I think many people agree that this train has somewhat left the station. There’s no guarantee that it might not stop somewhere along the tracks, but it already has pretty good momentum. (Anyone seen the movie Unstoppable with Denzel Washington? Watched it recently — a good diversion from reading yet another stack of documents about forming an Accountable Care Organization.)

It will be interesting to see how quickly challenges (to not only federal, but various state legislation) make it to the United States Supreme Court. Given the current makeup of the Court, I wouldn’t lay odds on any outcomes just yet.

Most large healthcare organizations that depend on Medicare payments aren’t willing to take chances or play the game of wait and see. They need to implement certified systems now and demonstrate Meaningful Use so that they can not only receive incentive payments, but prevent the stick that will ultimately follow the carrot. Whether incentive legislation will be repealed or only partially implemented, we don’t know, but I’m pretty sure the Centers for Medicare and Medicaid Services won’t forget the idea of cutting reimbursements by using lack of technology as an excuse (at least not any time soon).

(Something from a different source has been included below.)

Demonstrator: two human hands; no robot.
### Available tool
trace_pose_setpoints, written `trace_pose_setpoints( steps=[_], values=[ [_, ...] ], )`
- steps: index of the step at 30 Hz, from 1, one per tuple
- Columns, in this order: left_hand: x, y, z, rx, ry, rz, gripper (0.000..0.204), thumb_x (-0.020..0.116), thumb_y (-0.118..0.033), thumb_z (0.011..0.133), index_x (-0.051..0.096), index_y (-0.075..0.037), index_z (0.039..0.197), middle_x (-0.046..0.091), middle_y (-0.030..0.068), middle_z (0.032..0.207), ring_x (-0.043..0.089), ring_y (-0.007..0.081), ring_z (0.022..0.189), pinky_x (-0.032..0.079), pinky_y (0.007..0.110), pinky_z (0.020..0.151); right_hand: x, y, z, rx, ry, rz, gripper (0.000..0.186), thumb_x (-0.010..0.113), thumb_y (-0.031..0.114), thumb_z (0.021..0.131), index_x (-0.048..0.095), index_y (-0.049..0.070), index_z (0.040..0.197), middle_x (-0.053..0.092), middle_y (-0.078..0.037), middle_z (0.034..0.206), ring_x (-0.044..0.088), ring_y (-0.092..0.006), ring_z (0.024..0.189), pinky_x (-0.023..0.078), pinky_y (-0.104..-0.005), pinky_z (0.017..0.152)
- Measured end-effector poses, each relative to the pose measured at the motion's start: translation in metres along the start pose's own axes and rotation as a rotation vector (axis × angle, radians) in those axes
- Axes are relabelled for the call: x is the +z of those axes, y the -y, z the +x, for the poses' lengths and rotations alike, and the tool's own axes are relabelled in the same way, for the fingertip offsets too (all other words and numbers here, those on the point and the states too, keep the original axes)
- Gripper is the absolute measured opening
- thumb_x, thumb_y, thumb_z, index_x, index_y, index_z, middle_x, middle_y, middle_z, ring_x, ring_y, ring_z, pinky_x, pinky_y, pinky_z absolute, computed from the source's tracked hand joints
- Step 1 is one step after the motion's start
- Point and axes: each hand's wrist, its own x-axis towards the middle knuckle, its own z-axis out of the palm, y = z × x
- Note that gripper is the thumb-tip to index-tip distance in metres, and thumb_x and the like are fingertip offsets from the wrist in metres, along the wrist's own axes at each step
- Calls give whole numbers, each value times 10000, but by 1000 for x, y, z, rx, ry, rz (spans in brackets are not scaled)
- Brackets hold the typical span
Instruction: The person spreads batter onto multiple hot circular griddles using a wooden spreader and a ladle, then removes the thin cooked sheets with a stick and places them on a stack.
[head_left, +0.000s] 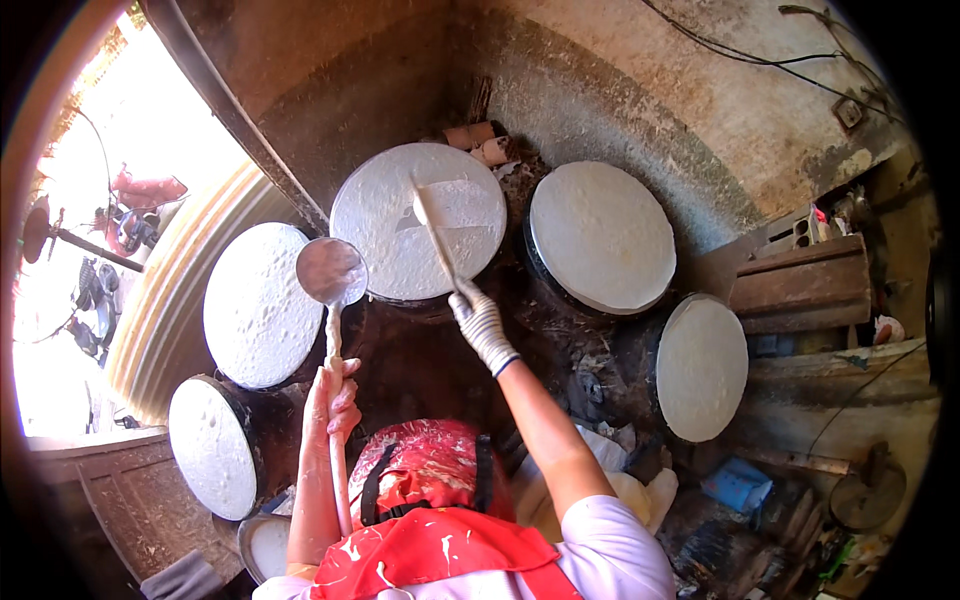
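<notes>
My bare, batter-smeared left hand [340,402] is closed round the long handle of a ladle [333,272], its round bowl held up beside the left griddles. In a striped work glove, my right hand [482,325] grips a long flat wooden stick [434,232]. That stick reaches over the far middle round griddle [375,205], which is coated white. A smoother, greyer patch shows in the coating right of the stick's blurred tip; whether the tip touches it I cannot tell. White-coated round griddles stand on both sides: left [258,305], near left [212,447], back right [602,238] and right [702,368].
At the lower left a round pan [268,545] holds something whitish. Clay pipe-like pieces [476,135] lie against the back wall. A corrugated sheet [180,290] curves behind the left griddles. On the right are brown boards [805,285] and a blue container [737,485].
</notes>
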Motion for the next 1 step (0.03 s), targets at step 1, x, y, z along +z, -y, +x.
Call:
trace_pose_setpoints(
  steps=[1],
  values=[
    [4,2,0,-2,-36,-16,472,436,-408,933,448,-11,1188,365,-17,542,255,49,290,238,174,271,0,0,1,-2,1,0,361,543,147,881,512,23,1219,549,-177,1212,512,-247,1146,376,-314,981]
  ],
)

A lot of people are excited about the billions of dollars flowing into the health IT industry. I envision industry lobbying that will rival Big Pharma in intensity and scope if the effort to repeal recent legislation gains any serious traction. There are plenty of consultants waiting to deal with the things that happen when physicians and hospitals select and implement hastily, not to mention vendors that will be poised to sell replacement systems as the industry consolidates.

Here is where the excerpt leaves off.